Problem:
Print all of the data exactly, but drop the pictures.
● ● ● ● ●
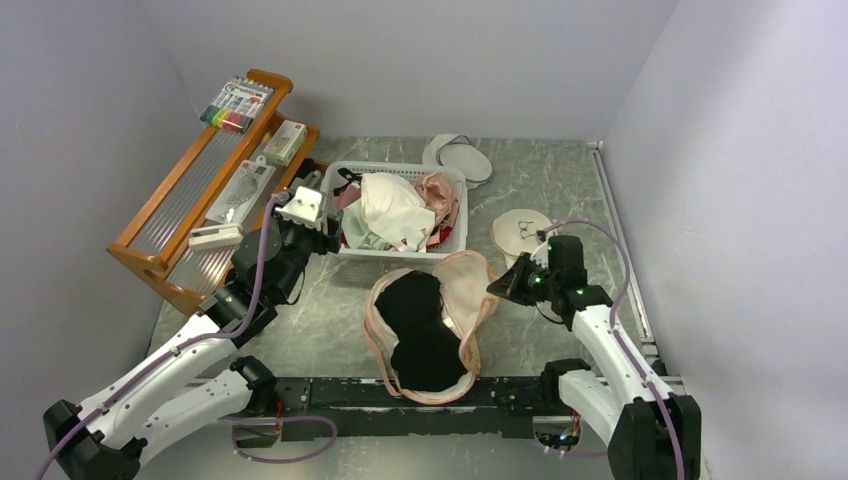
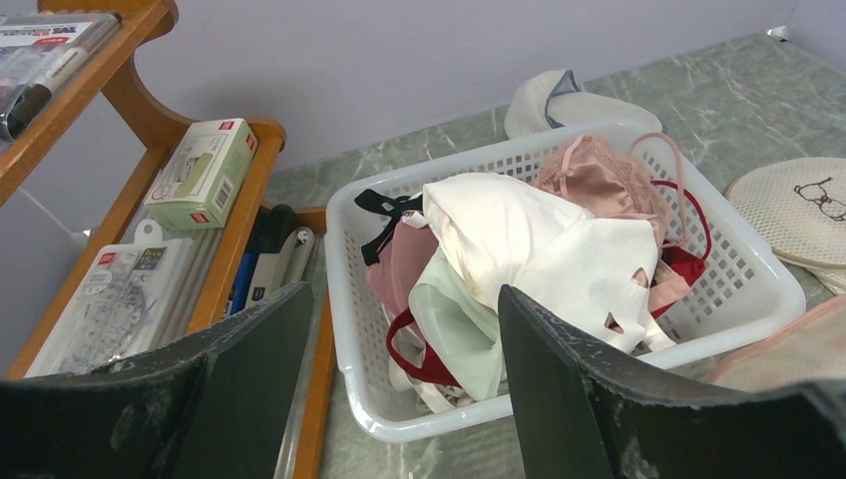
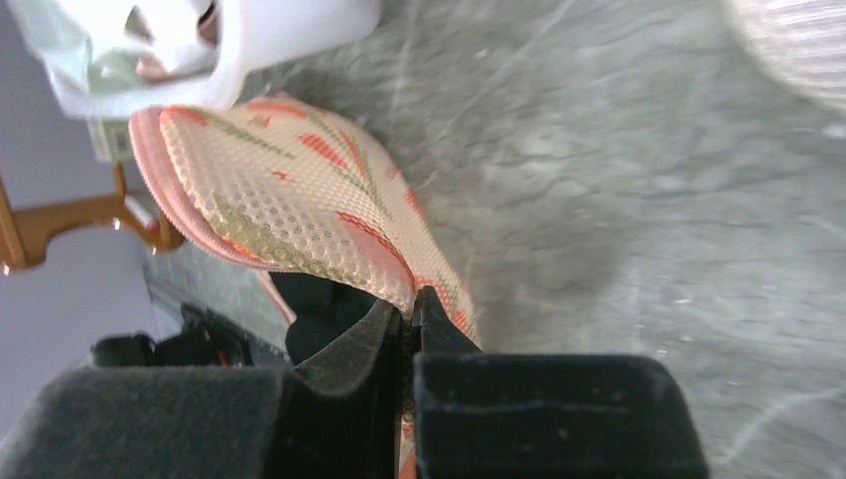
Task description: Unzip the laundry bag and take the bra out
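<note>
Peach-pink flowered laundry bag (image 1: 468, 290) was seen lying open like a clamshell on the grey marbled table (image 1: 570, 185), near the front edge and between the two arms. The black bra (image 1: 420, 330) was laid inside it on the pale lining, with most of the dark fabric exposed. The bag's upper flap was lifted at its right edge, where it was pinched between the closed fingers of the right gripper (image 3: 409, 307). The flower print and pink trim were shown close up in the right wrist view.

Just behind the bag, a white plastic basket (image 1: 392, 167) was heaped with white, pink and red garments (image 1: 390, 210). The left gripper (image 2: 404, 394) was held at the basket's left side, its fingers spread wide with nothing between them. Two white round pouches (image 1: 520, 232) were placed on the table, one to the right of the basket and the other (image 1: 458, 155) behind it. A wooden rack (image 1: 150, 255) holding small packages (image 1: 285, 142) was set along the left wall.
</note>
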Robot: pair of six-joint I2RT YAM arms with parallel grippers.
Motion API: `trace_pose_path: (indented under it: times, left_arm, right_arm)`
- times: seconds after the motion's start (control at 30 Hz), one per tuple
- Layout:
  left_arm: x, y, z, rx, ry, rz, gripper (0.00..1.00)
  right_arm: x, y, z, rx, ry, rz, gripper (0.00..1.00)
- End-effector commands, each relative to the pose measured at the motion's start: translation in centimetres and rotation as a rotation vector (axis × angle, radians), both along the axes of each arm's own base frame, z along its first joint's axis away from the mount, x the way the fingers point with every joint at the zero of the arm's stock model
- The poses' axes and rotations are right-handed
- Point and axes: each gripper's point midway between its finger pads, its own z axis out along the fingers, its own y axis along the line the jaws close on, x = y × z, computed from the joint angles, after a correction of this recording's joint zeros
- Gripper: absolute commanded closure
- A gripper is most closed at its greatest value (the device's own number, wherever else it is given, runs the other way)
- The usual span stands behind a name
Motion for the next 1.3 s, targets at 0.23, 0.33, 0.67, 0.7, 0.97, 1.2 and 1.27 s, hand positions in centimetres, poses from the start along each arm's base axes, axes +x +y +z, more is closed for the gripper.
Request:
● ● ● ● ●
Answer box:
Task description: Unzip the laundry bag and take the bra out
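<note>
Peach-pink flowered laundry bag (image 1: 468, 290) was seen lying open like a clamshell on the grey marbled table (image 1: 570, 185), near the front edge and between the two arms. The black bra (image 1: 420, 330) was laid inside it on the pale lining, with most of the dark fabric exposed. The bag's upper flap was lifted at its right edge, where it was pinched between the closed fingers of the right gripper (image 3: 409, 307). The flower print and pink trim were shown close up in the right wrist view.

Just behind the bag, a white plastic basket (image 1: 392, 167) was heaped with white, pink and red garments (image 1: 390, 210). The left gripper (image 2: 404, 394) was held at the basket's left side, its fingers spread wide with nothing between them. Two white round pouches (image 1: 520, 232) were placed on the table, one to the right of the basket and the other (image 1: 458, 155) behind it. A wooden rack (image 1: 150, 255) holding small packages (image 1: 285, 142) was set along the left wall.
</note>
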Robot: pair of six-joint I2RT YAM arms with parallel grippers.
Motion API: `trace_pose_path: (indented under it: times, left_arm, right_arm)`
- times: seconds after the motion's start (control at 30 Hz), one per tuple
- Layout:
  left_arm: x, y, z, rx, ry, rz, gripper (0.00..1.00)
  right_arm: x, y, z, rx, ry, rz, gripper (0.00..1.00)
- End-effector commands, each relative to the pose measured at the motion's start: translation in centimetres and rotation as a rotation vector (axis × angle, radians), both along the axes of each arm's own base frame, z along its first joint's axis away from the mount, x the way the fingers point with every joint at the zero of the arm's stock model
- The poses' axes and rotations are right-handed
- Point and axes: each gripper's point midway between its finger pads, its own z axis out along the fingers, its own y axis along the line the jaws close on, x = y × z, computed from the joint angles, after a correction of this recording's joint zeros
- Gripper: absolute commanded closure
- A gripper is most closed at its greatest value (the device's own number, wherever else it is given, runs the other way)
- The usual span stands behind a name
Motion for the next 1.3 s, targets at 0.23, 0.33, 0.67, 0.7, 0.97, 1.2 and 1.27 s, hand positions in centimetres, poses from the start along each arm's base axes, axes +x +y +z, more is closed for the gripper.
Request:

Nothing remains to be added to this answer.